» **Description of the task**: Whenever a line in the data below includes the string "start", copy it out.

» **Supplied information**:

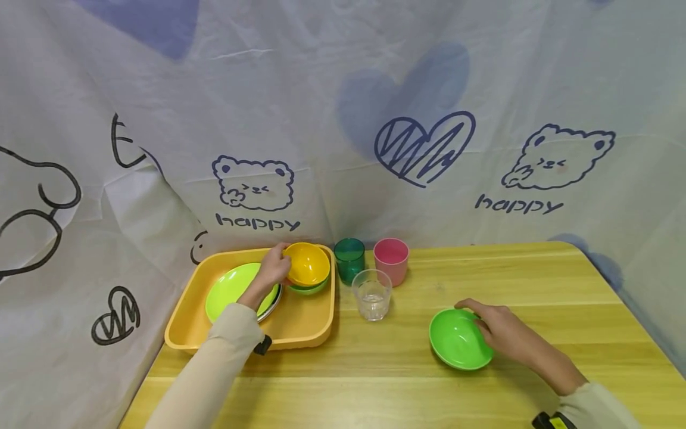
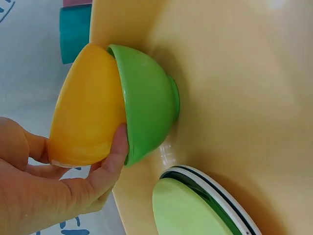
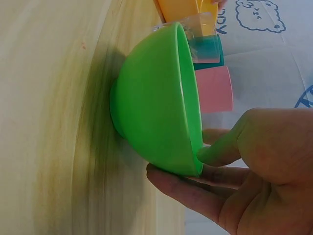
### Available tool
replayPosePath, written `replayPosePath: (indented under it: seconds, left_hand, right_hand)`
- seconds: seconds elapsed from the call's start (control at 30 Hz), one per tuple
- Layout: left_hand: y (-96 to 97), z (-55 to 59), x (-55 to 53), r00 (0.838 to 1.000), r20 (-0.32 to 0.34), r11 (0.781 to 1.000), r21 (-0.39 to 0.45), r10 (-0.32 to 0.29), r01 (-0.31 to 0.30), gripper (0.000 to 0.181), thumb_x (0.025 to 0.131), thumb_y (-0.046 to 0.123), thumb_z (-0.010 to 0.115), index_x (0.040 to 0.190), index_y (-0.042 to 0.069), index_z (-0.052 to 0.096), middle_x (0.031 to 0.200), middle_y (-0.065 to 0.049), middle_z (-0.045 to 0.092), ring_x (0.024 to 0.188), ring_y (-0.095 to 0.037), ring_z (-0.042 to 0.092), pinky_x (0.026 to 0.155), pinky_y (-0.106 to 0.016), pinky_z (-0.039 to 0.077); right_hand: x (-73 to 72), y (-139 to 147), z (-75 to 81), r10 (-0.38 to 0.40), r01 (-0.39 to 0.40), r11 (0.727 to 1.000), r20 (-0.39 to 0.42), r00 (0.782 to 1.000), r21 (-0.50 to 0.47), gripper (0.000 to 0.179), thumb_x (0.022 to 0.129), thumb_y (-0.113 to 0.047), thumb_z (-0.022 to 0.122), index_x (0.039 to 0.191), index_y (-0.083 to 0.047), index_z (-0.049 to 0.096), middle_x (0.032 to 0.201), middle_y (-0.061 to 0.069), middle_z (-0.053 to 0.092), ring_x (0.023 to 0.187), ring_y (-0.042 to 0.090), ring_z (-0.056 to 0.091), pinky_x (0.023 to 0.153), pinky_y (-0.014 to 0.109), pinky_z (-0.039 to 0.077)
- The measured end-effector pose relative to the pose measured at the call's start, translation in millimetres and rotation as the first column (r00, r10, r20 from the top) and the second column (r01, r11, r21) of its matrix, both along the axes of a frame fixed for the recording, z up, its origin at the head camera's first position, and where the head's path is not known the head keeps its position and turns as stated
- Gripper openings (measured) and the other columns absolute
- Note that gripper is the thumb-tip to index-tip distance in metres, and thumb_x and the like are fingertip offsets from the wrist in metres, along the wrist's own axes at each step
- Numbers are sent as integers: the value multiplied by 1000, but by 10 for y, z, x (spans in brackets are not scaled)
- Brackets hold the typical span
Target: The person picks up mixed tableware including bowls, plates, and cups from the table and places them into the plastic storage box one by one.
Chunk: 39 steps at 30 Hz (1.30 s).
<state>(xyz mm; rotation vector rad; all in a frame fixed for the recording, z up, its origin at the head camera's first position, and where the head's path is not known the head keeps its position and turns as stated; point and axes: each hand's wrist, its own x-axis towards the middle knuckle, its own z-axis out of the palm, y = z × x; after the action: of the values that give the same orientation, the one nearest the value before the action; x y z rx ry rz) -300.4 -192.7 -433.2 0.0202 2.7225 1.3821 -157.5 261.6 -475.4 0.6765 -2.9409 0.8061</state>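
Note:
In the head view, my left hand (image 1: 274, 267) pinches the rim of a yellow bowl (image 1: 308, 264) over the right part of the orange tray (image 1: 300, 342). Directly under it is a green bowl (image 2: 151, 105), and the yellow one sits tilted partly inside its mouth. My right hand (image 1: 501, 329) grips the rim of another bright green bowl (image 1: 460, 339) at the right of the table, thumb inside and fingers beneath the edge, as the right wrist view shows. Left of the bowls, a light green plate (image 1: 231, 291) lies on a dark-rimmed white plate (image 2: 215, 188) in the tray.
Right of the tray stand a teal cup (image 1: 350, 261), a pink cup (image 1: 392, 262) and a clear glass (image 1: 372, 296). They are on a wooden table (image 1: 375, 381). A white printed cloth (image 1: 332, 119) hangs behind the table and along its left side.

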Motion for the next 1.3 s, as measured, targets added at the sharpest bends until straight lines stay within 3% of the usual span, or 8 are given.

» **Solution**:
- seconds: seconds elapsed from the call's start (control at 30 Hz), one per tuple
- The measured end-effector pose relative to the pose measured at the call's start, translation in millimetres and rotation as the first column (r00, r10, r20 from the top) and the second column (r01, r11, r21) of its matrix, both along the axes of a frame fixed for the recording, z up, its origin at the head camera's first position, and where the head's path is not known the head keeps its position and turns as stated

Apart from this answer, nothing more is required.